• _Activity_
Find the line below with "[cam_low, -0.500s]". Print it and every line after it exactly, through the last line, leaving out the pictures.

───── Data below ─────

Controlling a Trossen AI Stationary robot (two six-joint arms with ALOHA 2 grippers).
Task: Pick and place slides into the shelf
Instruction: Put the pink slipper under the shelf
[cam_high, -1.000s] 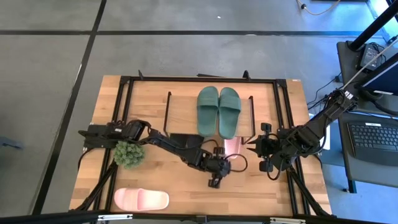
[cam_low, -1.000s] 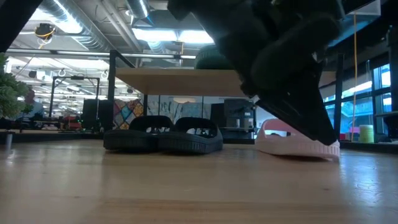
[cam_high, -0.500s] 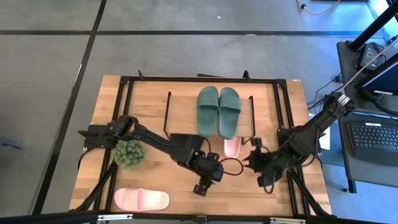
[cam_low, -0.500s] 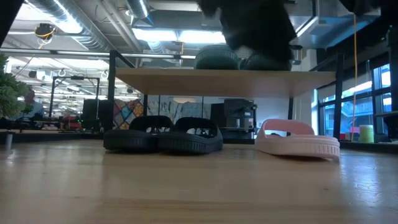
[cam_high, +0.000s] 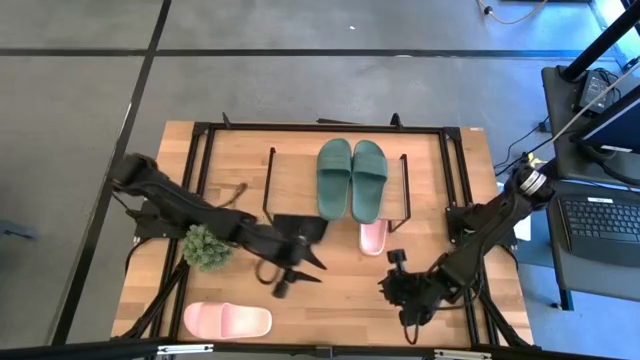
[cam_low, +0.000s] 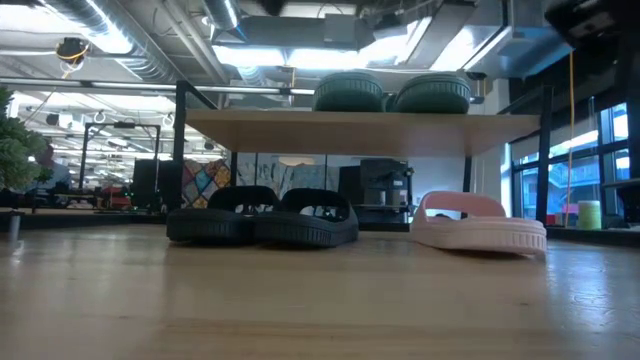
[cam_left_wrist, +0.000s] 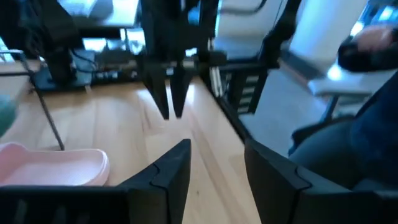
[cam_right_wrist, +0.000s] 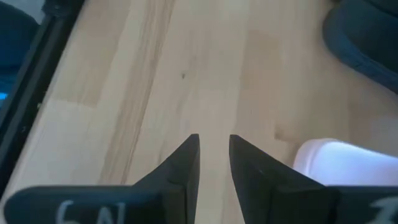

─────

• _Reply to the task_
[cam_low, -0.500s] 
[cam_high, +0.000s] 
[cam_low, +0.000s] 
[cam_left_wrist, +0.000s] 
[cam_right_wrist, +0.000s] 

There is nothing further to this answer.